TASK OBJECTIVE: Where a line below holds the string "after", that line goes into the answer.

*** EXCERPTED DATA

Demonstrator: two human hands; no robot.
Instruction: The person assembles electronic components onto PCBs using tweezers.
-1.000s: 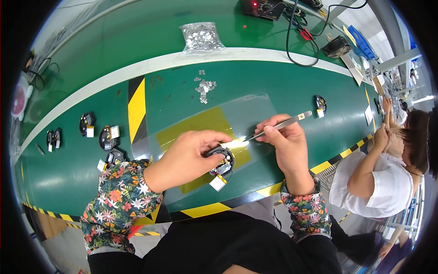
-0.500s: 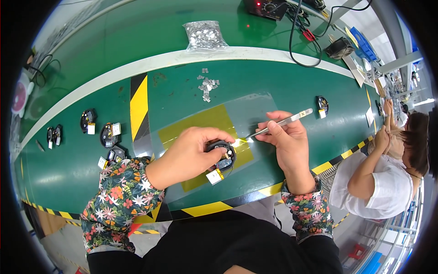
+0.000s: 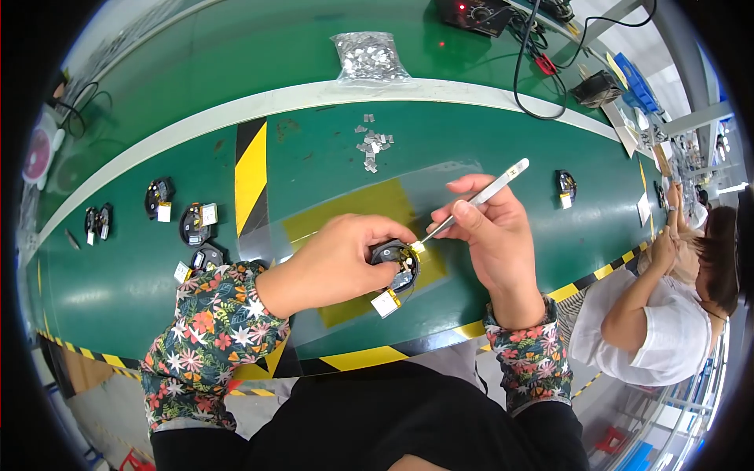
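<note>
A small round black part is gripped in the left hand, whose fingers are curled around its rim and pressed against it. The part is held just above a yellowish mat that lies under a clear sheet on the green worktop. A small white rectangular piece hangs from the part by thin wires, just below the left hand.

Silver tweezers are pinched between thumb and fingers of the right hand. The tweezer tips are set on the upper edge of the round part, where a small bright yellow spot is seen; whether something is clamped in the tips cannot be told. Both forearms are covered by flowered sleeves.

A scatter of small silver pieces is seen beyond the mat, and a clear bag of the same pieces is set farther back. Several similar black parts are laid out to the left, and one more lies to the right. A person in a white shirt is seated at the right end of the worktop.
</note>
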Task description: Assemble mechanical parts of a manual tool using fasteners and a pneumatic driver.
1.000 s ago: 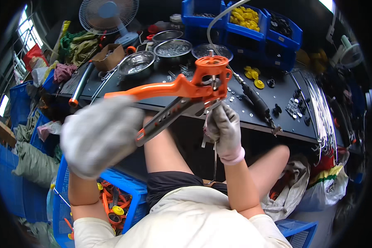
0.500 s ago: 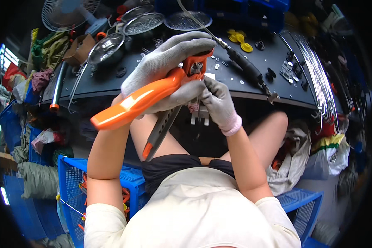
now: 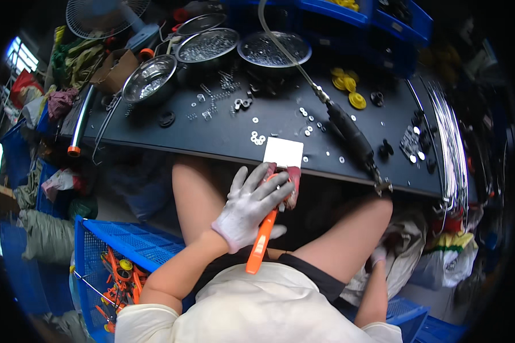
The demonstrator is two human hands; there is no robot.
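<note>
An orange trigger-handled tool (image 3: 261, 243) hangs at the table's front edge between my thighs, its handle pointing toward me. My left hand (image 3: 243, 208), in a grey-white glove, lies over its upper part with the fingers spread. The thumb shows on the handle's other side. Beside the fingertips stand red wrapped pieces (image 3: 293, 180), below a white plate (image 3: 283, 152) on the table edge. My right hand (image 3: 379, 255) is low at the right, by the whitish sack (image 3: 403, 246) beside my thigh. Its fingers are hidden.
A black air screwdriver (image 3: 349, 134) on a hose lies across the table. Metal bowls (image 3: 149, 80) of small parts, loose springs, washers and yellow caps (image 3: 349, 83) are about it. Bent metal rods (image 3: 446, 148) lie at right. A blue crate (image 3: 131, 243) holds orange tools at left.
The orange tool has come down from above the table to its front edge. My left hand has lowered with it and spread its fingers. My right hand has left the tool for the right side.
</note>
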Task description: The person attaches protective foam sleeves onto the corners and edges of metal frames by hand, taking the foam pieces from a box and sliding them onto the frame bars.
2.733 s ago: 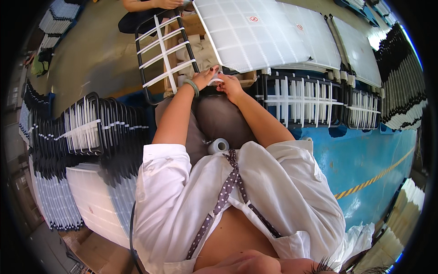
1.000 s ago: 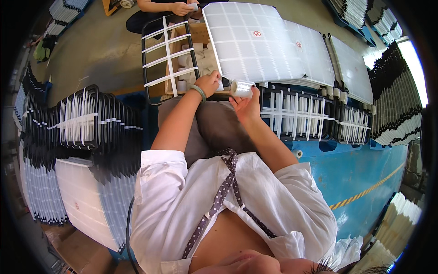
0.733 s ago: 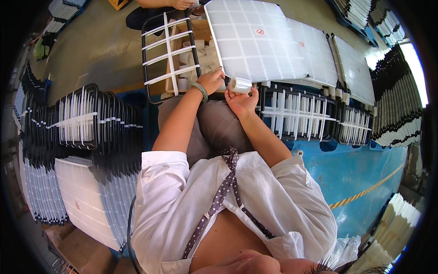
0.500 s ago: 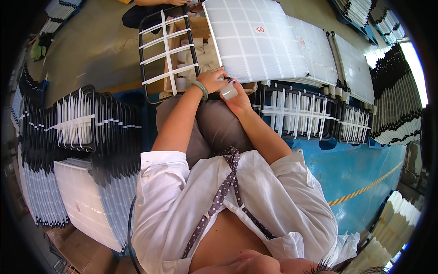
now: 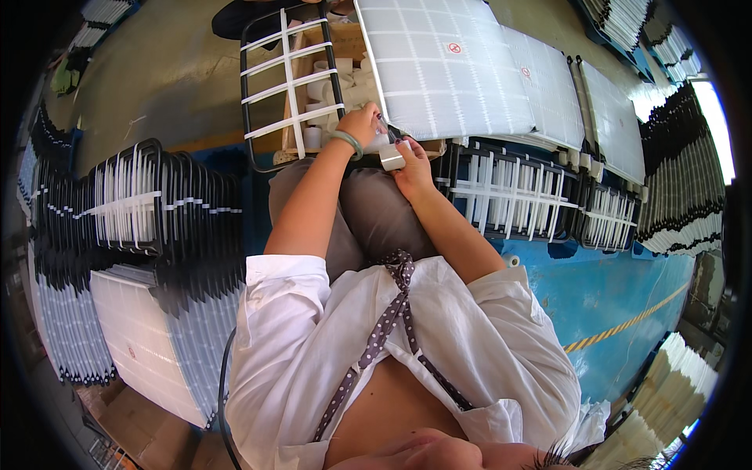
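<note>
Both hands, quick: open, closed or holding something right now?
Left hand: curled at the white panel's edge; whether it grips anything cannot be told.
Right hand: closed on a pale roll.

Ahead-left of the roll (image 5: 392, 158) in the right hand (image 5: 413, 168) lies a crate (image 5: 346, 45) holding other rolls (image 5: 315, 92), a frame (image 5: 289, 74) farther left, a panel (image 5: 446, 74) ahead-right.

The roll (image 5: 392, 159) near the matt wooden box (image 5: 348, 44) looks like smooth, glossy plastic. Right of the box, the white panel (image 5: 446, 70) has a shiny, plastic-looking surface; the blue floor (image 5: 611, 290) is glossy.
</note>
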Available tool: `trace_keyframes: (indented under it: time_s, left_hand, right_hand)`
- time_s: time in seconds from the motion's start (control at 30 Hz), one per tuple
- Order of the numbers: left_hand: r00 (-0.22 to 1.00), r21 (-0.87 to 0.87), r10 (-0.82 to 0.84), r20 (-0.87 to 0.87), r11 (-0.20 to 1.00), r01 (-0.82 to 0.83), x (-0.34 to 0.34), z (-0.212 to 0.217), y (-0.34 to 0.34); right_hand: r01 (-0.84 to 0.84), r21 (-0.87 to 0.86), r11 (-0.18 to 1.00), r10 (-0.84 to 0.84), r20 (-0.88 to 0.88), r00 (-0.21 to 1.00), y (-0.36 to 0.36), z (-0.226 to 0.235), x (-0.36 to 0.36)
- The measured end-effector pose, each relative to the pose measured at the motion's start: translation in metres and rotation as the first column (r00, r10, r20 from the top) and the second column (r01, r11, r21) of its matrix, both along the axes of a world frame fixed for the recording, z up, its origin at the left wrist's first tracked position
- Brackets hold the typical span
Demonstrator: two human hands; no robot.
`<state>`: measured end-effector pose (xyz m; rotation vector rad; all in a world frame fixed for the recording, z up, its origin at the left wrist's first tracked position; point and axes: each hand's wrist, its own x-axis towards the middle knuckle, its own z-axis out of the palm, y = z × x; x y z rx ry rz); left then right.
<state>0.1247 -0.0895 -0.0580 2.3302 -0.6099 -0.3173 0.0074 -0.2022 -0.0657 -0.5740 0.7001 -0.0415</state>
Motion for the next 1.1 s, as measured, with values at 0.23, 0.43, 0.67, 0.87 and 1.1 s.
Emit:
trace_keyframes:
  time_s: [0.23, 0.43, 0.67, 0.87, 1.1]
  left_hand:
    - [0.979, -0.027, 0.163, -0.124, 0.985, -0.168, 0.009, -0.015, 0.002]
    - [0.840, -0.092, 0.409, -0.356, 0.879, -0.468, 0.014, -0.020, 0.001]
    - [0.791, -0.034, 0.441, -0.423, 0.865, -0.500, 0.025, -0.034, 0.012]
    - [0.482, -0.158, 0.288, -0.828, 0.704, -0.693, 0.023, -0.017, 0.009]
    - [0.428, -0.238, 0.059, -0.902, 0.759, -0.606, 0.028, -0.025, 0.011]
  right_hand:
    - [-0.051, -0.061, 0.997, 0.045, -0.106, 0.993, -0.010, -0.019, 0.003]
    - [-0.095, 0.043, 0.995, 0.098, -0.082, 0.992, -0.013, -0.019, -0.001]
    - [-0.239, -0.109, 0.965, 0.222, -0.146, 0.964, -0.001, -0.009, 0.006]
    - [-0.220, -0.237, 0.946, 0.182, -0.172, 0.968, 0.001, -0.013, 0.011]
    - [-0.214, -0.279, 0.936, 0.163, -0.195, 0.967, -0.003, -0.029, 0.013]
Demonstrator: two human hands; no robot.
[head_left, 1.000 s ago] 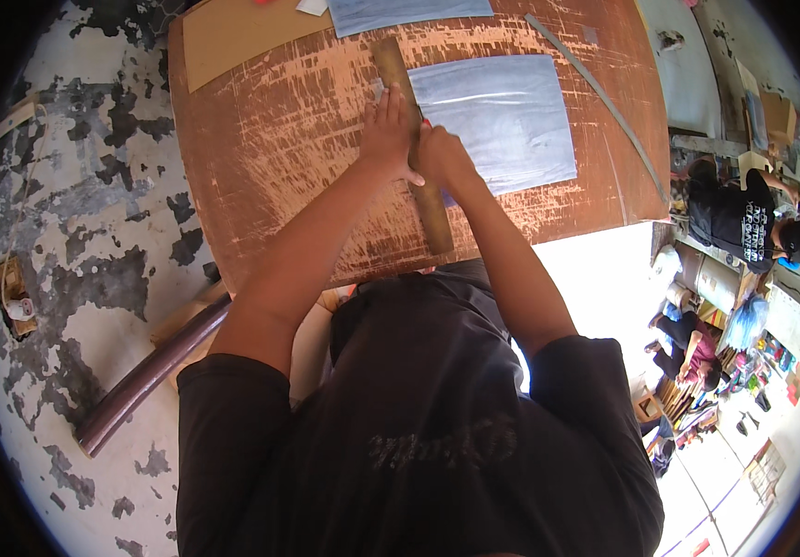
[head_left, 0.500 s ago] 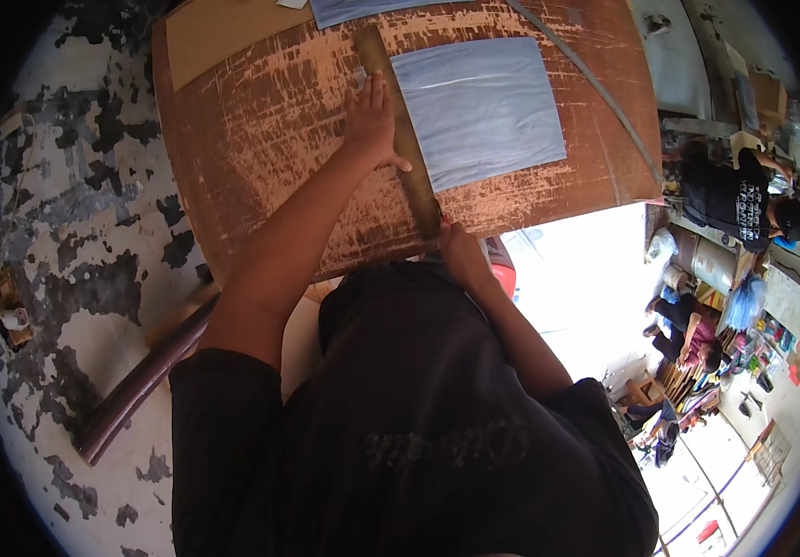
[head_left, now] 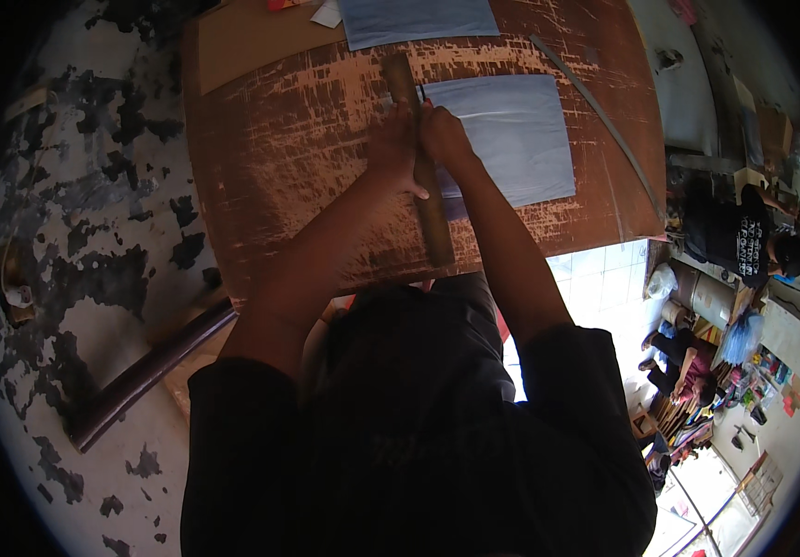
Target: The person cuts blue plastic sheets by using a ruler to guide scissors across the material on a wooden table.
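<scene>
A long, flat brownish straightedge (head_left: 433, 227) lies on the worn brown work table (head_left: 279, 176), along the left edge of a grey-blue sheet (head_left: 522, 139). My left hand (head_left: 393, 147) rests flat on the straightedge, its fingers stretched toward the far end and its thumb out over the bar. Close beside it, on the sheet's far left corner, my right hand (head_left: 446, 137) is closed round a slim, dark-tipped cutter (head_left: 422, 94). Most of the cutter is hidden in the fingers.
Another grey-blue sheet (head_left: 419, 20) and a tan board (head_left: 265, 46) lie at the table's far side. A thin grey strip (head_left: 600, 97) crosses the right part. Two people (head_left: 729, 237) are off to the right; a dark roll (head_left: 149, 376) leans at the left.
My right hand has moved from the straightedge's near end up to its far part, beside my left hand. The left hand stays on the straightedge. The whole view has shifted slightly.
</scene>
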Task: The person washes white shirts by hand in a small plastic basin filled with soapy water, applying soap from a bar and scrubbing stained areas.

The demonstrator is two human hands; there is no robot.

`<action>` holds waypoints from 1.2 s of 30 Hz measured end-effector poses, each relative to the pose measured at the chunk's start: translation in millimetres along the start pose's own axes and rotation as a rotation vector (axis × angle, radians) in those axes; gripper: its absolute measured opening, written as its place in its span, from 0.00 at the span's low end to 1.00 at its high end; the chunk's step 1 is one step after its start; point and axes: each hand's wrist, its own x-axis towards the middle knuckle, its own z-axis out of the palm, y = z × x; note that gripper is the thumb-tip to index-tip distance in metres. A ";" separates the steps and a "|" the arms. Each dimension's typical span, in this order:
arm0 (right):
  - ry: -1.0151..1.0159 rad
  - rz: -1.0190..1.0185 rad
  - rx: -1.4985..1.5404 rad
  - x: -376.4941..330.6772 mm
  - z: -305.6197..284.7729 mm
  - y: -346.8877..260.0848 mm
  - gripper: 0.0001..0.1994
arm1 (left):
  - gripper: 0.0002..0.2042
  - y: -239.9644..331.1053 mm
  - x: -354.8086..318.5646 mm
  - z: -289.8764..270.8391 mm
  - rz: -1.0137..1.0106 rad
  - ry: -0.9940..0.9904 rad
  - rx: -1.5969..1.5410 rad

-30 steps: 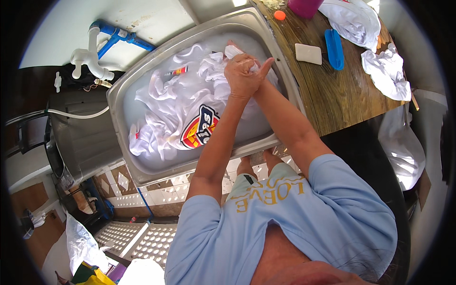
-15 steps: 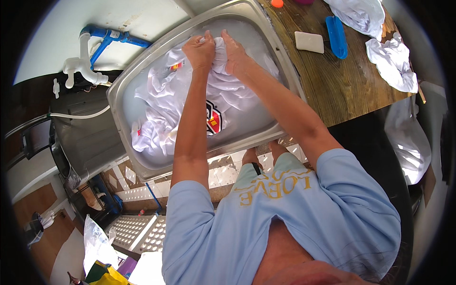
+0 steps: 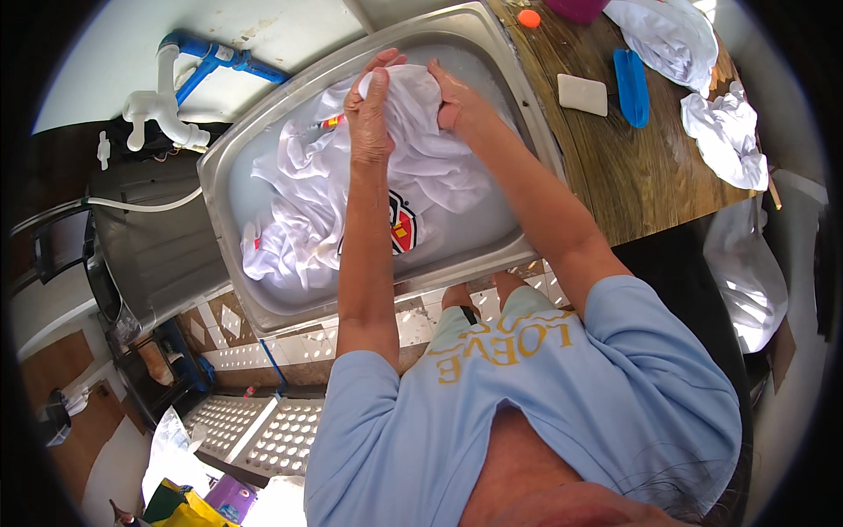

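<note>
A wet white garment (image 3: 439, 171) with a red, yellow and black printed emblem lies bunched in cloudy water inside a metal sink (image 3: 536, 123). My left hand (image 3: 371, 119) grips a fold of it near the far side, thumb up and fingers curled around the cloth. Just to the right, my right hand (image 3: 458, 101) pinches the same raised portion at its edge. Between both hands the fabric is spread and lifted a little above the water. The rest of the garment trails toward the near left of the sink.
On the wooden table (image 3: 606, 184) at right are a white soap bar (image 3: 582, 94), a blue elongated holder (image 3: 631, 88), an orange cap (image 3: 529, 18) and white cloths (image 3: 724, 136). A white tap (image 3: 162, 119) on blue pipe (image 3: 211, 57) stands left of the sink, above a pale hose (image 3: 145, 206).
Both hands have shifted the held cloth slightly, and it now spreads wider between them. My left hand has turned from a fist to a grip with the thumb raised.
</note>
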 end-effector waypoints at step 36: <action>-0.485 -0.293 -0.936 -127.0 85.2 -157.5 0.11 | 0.09 110.8 7.9 -6.6 -0.002 -0.248 0.124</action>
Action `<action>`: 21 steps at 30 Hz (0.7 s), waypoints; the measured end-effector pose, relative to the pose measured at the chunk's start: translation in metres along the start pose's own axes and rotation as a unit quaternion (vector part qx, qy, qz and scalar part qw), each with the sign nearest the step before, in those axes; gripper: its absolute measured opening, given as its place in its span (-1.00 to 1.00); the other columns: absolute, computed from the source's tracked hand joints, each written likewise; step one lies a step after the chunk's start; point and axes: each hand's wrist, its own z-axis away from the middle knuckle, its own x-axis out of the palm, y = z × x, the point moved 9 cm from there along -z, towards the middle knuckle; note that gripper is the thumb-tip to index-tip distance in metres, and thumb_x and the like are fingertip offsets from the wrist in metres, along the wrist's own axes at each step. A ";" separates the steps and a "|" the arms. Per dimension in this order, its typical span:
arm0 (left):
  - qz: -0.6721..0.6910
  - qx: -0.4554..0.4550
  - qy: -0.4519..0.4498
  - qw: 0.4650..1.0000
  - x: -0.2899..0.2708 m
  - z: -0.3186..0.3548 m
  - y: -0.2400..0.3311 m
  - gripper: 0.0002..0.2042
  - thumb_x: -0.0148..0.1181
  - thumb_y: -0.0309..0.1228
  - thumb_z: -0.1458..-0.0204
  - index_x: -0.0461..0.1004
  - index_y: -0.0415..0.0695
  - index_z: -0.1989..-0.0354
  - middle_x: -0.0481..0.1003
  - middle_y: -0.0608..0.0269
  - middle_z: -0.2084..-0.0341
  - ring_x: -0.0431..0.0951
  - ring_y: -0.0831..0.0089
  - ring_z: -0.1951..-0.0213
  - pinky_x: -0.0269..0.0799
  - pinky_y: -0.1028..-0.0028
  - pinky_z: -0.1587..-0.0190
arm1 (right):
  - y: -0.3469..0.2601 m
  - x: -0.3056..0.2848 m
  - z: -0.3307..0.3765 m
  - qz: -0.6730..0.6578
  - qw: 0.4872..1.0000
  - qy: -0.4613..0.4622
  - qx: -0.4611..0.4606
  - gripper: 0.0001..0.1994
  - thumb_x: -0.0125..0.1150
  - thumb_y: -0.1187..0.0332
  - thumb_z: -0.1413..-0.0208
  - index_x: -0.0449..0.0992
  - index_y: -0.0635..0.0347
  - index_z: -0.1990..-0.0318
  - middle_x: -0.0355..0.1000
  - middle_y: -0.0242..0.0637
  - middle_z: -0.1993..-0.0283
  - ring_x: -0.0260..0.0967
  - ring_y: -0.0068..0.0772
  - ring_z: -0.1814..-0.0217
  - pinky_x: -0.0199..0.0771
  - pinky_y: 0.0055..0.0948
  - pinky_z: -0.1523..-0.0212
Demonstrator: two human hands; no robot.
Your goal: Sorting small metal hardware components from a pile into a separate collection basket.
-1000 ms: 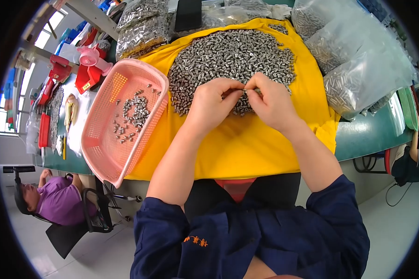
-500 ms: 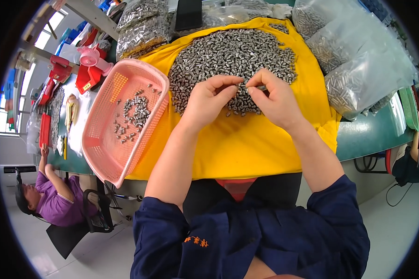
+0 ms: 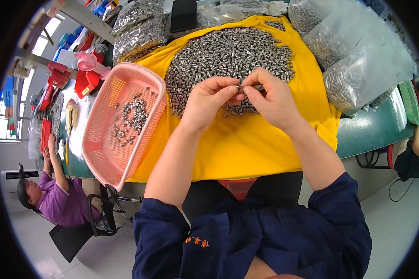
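Observation:
Over the near edge of a heap of small metal cylinders [image 3: 228,51], my two hands meet fingertip to fingertip. Thumb and forefinger of my left hand [image 3: 205,103] pinch a small metal cylinder [image 3: 239,86]. My right hand [image 3: 275,101] is closed in a pinch at the same spot; its fingertips touch that piece, and whether they hold a second one is hidden. Under the heap lies a yellow cloth [image 3: 246,151]. To the left, a pink mesh basket [image 3: 97,142] holds several loose cylinders [image 3: 135,114].
Clear bags of metal parts [image 3: 344,81] stand at the right, more bags [image 3: 139,35] at the back left. A black phone [image 3: 184,16] lies at the back. A pink fan [image 3: 89,63] and red bins [image 3: 84,83] sit left. A seated person in purple [image 3: 72,204] works far left.
My fingertips have closed together, and the left hand's other fingers have curled in beneath. The view has shifted slightly. At far left, the other person's hands have moved up by the red tray.

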 end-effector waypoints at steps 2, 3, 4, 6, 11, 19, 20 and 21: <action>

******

YOUR RESPONSE:
`<action>` holds waypoints from 1.2 s of 30 Hz measured end-effector poses, each relative to the pose measured at the chunk's start: translation in millimetres along the start pose's own axes and rotation as a rotation vector (axis × angle, radians) in those axes; gripper: its absolute measured opening, written as its place in its span, from 0.00 at the span's low end to 1.00 at its high end; the chunk's step 1 is one step after its start; point and axes: each hand's wrist, its own x-axis towards the middle knuckle, its own z-axis out of the palm, y = z × x; note that gripper is the thumb-tip to index-tip distance in metres. A ";" separates the steps and a "|" the arms. Each dimension's typical span, in this order:
Action `<action>`: 21 steps at 30 Hz (0.7 s), waypoints; the measured end-effector pose, relative to the pose measured at the chunk's start: translation in metres along the start pose's own axes and rotation as a unit quaternion (vector part qx, qy, qz and scalar part qw), each with the sign nearest the step before, in those axes; gripper: its absolute measured opening, given as its place in its span (-1.00 to 1.00); the other columns: absolute, computed from the source's tracked hand joints, each written likewise; step one lies a step after the chunk's start; point and axes: each hand's wrist, its own z-axis away from the middle knuckle, its own x-axis out of the palm, y = z × x, the point moved 9 cm from there along -z, towards the middle knuckle; note that gripper is the thumb-tip to index-tip distance in metres, and thumb_x and the like are fingertip offsets from the wrist in metres, along the wrist's own axes at each step. A ";" separates the steps and a "|" the arms. Per dimension in this order, its typical span:

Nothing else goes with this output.